Saturday, September 17, 2005

Lately.

Well, here we are. Like I said, I am taking 19 hours this semester. Who knew one could be so educated? Although my course load is heavy I absolutely love my classes. I have never been so intellectually stimulated in my life, as far as in the classroom stuff goes. Life is just so funny. My birthday was on September 1, and I decided to come home to be with my family. The birthday honestly wasn't my favorite, as birthdays go, but I endured it and am not really expecting holidays to breeze by without experiencing the pain that each of them will be marked with. In my family's best effort to celebrate we went to three forks and requested a table for, Hooper, party of four. I hate the number four. Five is such a better, more full number. Don't you think? Scott didn't feel well and had to leave the table, and my mom's lobster wasn't cooked correctly and I found us in the middle of a dinner that was trying so hard to make the obvious pain secondary but failed. The pain triumphed and surfaced. And there we were, the four of us at three forks, wanting our number five. The next day was the 2nd. The 2nd of September, that marked the sixth month that my precious daddy has been with Jesus. Can you believe that? It has been half a year. I cannot. All of these numbers really mean nothing to me because they don't change anything, or fix anything, or make anything feel better or worse. But it is strange none the less. I have good days and bad days, and in the midst of whatever day it is or has been, the Lord embraces me, carries me, and moves me. I trust him in his leading me, loving me, and protecting me.
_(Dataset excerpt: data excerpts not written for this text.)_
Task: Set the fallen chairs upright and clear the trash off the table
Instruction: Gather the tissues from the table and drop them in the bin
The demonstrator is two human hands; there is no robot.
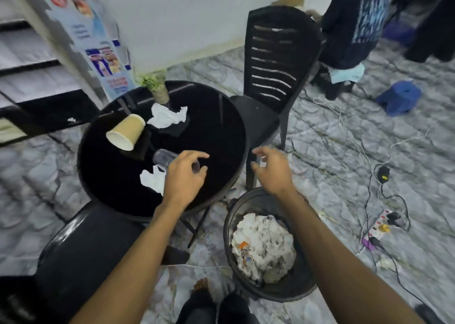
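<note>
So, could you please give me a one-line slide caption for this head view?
Left hand reaches a clear plastic cup on the littered round table, beside a full trash bin.

Looks like a small eatery or cafe corner: round black glass worktop [221, 126] with a potted plant [157, 87], black plastic chair [275, 60] on the far side, another seat [86, 245] near left. Promo posters [103, 57] with product pics on the pillar far left, marble-pattern floor [332, 151], full trash bin [268, 247] near right. Power strip [380, 227] and loose cables on the floor at right.
</note>
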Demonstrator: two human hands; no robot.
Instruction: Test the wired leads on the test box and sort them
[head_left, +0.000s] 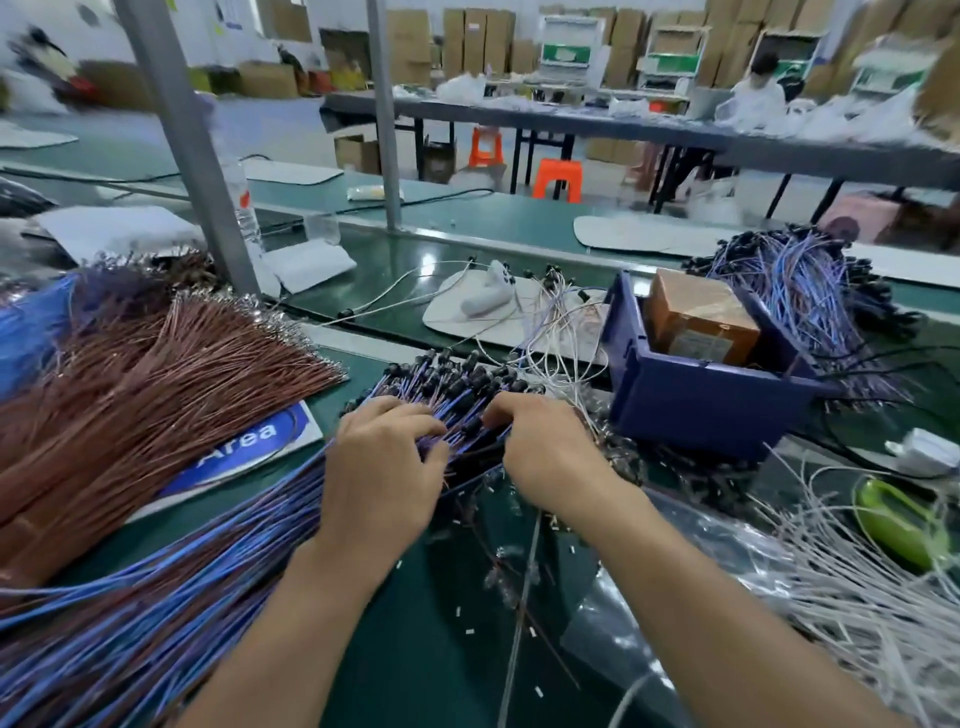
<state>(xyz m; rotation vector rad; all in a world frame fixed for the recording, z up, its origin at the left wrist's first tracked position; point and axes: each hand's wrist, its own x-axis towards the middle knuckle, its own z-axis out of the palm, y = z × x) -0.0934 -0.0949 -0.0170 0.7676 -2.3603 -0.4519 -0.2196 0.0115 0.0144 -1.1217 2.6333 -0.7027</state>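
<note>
A thick bundle of blue and brown wired leads with black end caps lies across the green table from lower left to centre. My left hand lies on top of the bundle with its fingers curled into the leads. Just to the right, my right hand grips the same bundle near the black caps. A brown box sits tilted in a blue bin to the right of my hands.
A pile of brown wires fills the left side. More blue leads are heaped behind the bin. White leads and a green object lie at the right. A grey post stands at the back left.
</note>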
Enough about me, I had been hesitant to write about this but I feel like you all should know kind of what is going on in the other Hooper's lives. My oldest brother, Scott, had been engaged to a young lady named Allison, and their wedding was to be next weekend. After a lot of working through stuff, they have decided that marriage is not what they need to do right now. Scott has experienced a lot of emotional heartache and it is just one of those things that you want so badly to help in the healing but you don't really have the answer or cure all for that kind of hurt. We love him and pray for him, and he is not alone. Scott and I were talking last week about everything and his trust in a most sovereign God is real and comforts his little heart so perfectly. We love Ali, and we love Scott, and we want God's best for the both of them and if that isn't each other than we wait with Great EXPECTATION at what the Lord has in store for them each. Please pray for his mind at work; as Scott's paradigm and world have been ripped to shreds, he is still at my dad's firm which is more or less in their hands. I cannot imagine how hard and unbearable some of his days must be. I love you Scotty...... SO MUCH!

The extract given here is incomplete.